**Goal of the exercise**
Repeat the records below line by line, exactly, finishing on the line that contains "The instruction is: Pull".

**Items from a data source**
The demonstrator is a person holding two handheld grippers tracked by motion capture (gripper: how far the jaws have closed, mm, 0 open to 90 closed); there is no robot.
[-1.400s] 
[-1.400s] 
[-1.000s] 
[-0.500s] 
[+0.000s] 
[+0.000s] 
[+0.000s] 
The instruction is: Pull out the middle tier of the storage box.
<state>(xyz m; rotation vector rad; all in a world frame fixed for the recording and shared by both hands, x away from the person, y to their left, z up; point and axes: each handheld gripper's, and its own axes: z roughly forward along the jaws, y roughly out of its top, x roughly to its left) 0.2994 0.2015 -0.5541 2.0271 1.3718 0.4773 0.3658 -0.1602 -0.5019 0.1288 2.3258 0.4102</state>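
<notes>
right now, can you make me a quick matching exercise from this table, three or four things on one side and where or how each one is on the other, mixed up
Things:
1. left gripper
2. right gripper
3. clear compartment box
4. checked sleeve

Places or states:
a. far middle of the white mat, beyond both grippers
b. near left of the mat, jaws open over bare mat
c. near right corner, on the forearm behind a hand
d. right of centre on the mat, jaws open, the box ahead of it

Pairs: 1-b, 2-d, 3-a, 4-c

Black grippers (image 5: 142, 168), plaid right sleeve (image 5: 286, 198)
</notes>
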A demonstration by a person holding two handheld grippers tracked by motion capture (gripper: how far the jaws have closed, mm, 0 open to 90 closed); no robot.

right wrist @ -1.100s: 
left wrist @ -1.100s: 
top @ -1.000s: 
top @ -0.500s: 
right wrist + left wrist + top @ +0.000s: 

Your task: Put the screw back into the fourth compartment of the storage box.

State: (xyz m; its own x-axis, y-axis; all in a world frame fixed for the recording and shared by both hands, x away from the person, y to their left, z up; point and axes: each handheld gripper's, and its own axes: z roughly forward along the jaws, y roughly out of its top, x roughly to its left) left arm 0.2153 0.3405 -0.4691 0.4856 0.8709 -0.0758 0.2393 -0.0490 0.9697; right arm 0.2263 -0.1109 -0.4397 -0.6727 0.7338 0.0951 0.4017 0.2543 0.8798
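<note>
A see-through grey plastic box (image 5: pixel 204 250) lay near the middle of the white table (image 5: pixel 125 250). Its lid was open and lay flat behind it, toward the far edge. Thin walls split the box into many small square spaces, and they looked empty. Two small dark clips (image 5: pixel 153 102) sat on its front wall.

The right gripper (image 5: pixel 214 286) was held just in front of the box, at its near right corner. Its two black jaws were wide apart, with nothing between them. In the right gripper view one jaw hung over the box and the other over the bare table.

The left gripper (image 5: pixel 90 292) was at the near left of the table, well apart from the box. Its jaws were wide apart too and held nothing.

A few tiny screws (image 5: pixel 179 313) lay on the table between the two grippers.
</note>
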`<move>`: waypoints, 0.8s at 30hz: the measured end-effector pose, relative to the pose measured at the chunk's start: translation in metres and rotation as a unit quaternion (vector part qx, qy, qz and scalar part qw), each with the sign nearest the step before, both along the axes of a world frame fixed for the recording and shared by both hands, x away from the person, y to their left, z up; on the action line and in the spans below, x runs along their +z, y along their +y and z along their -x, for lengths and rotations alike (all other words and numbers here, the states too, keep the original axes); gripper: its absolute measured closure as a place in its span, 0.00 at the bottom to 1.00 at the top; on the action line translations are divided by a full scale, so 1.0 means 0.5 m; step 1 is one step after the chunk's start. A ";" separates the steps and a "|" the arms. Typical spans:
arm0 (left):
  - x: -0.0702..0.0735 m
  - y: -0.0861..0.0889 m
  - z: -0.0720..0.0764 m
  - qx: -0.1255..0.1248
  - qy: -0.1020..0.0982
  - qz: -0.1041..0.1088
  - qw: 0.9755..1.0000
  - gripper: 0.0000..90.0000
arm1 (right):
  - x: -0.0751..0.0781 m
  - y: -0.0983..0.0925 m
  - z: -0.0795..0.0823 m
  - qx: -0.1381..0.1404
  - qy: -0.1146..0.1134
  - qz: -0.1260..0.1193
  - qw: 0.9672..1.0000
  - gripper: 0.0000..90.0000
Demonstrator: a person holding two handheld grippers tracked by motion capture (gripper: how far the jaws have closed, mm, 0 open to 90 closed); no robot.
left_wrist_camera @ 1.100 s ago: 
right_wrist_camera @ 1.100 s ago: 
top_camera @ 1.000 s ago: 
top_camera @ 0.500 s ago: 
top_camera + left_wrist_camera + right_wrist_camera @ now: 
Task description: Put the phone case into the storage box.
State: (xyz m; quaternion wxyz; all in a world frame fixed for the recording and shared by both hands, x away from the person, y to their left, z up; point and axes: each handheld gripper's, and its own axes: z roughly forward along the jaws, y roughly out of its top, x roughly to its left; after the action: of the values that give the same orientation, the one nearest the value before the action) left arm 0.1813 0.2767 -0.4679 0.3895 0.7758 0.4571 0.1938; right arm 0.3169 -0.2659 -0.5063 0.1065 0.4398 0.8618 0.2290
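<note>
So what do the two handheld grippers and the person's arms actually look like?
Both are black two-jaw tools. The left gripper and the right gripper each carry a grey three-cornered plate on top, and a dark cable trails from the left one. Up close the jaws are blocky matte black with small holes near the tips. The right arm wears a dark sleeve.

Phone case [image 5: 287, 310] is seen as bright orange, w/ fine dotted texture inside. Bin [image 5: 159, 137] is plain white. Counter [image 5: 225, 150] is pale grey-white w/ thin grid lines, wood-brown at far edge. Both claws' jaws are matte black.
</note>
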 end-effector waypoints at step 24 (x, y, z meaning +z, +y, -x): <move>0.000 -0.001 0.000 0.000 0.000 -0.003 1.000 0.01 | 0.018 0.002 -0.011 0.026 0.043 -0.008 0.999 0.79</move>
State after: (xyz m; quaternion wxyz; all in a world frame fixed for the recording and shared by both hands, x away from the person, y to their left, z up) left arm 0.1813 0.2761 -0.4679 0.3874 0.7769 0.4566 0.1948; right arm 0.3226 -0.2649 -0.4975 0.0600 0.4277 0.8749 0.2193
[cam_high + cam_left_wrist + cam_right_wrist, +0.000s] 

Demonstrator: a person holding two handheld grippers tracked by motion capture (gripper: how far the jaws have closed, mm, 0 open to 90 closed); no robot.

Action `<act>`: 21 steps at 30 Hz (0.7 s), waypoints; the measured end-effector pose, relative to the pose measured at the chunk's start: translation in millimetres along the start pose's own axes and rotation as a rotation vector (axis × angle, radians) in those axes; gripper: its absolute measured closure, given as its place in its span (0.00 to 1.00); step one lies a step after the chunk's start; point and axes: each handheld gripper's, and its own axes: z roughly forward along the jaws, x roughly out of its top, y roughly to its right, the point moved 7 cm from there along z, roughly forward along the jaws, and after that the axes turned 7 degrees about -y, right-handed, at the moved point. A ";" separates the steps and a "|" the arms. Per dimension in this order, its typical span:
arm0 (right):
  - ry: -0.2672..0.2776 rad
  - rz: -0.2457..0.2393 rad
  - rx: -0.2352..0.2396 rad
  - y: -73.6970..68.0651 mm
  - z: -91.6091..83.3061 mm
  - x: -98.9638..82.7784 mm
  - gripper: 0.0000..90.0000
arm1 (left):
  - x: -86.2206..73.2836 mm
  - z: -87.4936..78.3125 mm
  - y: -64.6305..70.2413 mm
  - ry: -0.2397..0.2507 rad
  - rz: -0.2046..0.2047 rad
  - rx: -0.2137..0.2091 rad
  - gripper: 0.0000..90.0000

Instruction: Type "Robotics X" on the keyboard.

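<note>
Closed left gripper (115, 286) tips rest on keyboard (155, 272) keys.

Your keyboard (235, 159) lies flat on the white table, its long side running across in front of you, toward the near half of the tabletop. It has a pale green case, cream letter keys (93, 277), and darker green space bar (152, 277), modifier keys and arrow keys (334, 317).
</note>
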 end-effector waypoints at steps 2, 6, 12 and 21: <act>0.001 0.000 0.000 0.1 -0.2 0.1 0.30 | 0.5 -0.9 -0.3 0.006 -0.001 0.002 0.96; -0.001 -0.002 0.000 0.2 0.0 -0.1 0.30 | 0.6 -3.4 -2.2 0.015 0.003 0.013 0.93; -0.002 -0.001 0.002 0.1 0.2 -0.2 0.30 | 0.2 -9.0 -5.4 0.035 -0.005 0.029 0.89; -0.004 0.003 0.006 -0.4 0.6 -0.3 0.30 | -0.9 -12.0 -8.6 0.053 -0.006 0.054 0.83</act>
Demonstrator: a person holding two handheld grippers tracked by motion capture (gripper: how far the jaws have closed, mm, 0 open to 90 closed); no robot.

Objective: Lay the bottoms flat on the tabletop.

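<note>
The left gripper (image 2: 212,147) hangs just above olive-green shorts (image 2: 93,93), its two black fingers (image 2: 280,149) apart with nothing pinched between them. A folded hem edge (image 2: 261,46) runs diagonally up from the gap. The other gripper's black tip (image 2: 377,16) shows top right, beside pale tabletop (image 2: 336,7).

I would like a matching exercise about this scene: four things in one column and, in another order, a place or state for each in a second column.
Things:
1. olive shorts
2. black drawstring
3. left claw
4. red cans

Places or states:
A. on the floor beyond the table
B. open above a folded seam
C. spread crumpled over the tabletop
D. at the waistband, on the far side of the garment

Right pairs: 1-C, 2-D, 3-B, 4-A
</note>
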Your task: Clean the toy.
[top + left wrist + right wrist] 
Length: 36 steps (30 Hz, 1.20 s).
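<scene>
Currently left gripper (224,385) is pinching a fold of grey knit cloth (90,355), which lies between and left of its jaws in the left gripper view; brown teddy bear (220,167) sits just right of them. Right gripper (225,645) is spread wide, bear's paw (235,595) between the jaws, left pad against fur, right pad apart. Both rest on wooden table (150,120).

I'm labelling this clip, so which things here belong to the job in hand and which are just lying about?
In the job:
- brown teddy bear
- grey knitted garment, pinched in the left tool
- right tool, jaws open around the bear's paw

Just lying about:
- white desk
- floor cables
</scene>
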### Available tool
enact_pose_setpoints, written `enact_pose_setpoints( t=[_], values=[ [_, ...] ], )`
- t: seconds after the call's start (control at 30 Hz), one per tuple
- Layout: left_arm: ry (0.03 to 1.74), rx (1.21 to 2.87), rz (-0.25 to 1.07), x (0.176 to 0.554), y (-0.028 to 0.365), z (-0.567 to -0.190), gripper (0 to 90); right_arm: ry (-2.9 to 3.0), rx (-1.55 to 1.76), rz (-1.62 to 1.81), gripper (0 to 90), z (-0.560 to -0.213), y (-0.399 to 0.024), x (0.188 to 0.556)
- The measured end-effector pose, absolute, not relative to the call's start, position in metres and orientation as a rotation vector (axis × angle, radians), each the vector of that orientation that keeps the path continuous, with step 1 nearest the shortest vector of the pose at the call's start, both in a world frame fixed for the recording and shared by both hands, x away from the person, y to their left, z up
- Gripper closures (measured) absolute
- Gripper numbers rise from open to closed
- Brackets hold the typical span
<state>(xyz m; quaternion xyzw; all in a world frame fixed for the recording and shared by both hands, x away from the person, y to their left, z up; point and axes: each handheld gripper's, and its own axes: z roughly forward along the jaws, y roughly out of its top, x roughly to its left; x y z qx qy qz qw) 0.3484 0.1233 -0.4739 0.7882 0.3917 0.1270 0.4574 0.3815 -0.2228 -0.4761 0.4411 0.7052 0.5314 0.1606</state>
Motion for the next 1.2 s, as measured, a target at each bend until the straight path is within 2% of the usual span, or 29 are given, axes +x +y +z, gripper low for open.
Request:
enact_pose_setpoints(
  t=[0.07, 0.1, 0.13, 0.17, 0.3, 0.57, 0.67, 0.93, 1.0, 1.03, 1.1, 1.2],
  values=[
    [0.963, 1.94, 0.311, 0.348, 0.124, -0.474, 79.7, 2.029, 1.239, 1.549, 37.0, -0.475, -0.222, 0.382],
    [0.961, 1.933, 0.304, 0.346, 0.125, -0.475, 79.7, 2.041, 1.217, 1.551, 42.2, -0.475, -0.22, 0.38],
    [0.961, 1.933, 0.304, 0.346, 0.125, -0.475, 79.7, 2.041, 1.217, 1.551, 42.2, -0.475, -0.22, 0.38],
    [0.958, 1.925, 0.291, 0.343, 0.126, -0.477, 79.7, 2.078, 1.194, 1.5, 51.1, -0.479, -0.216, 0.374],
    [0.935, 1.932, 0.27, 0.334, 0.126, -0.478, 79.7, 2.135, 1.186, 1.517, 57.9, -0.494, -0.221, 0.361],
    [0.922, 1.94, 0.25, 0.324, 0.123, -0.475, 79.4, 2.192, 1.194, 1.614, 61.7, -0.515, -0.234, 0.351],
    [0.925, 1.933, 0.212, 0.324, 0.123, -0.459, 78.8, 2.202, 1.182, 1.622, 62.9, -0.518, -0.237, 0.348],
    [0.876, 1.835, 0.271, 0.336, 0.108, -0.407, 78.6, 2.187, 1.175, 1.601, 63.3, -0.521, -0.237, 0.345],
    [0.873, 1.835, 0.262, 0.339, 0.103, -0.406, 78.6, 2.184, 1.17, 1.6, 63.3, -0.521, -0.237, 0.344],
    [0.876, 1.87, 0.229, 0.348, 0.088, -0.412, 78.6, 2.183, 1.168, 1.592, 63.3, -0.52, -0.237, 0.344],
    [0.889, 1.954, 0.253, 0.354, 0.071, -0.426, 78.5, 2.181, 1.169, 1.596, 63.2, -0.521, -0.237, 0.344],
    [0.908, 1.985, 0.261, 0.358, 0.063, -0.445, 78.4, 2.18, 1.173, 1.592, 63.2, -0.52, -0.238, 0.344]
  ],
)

**Output for this task**
The demonstrator is a person holding two handheld grippers tracked by motion capture (gripper: how far the jaws have closed, mm, 0 open to 90 closed); there is no robot.
[-1.400s] 
[-1.400s] 
[-1.000s] 
[-0.500s] 
[+0.000s] 
[+0.000s] 
[+0.000s] 
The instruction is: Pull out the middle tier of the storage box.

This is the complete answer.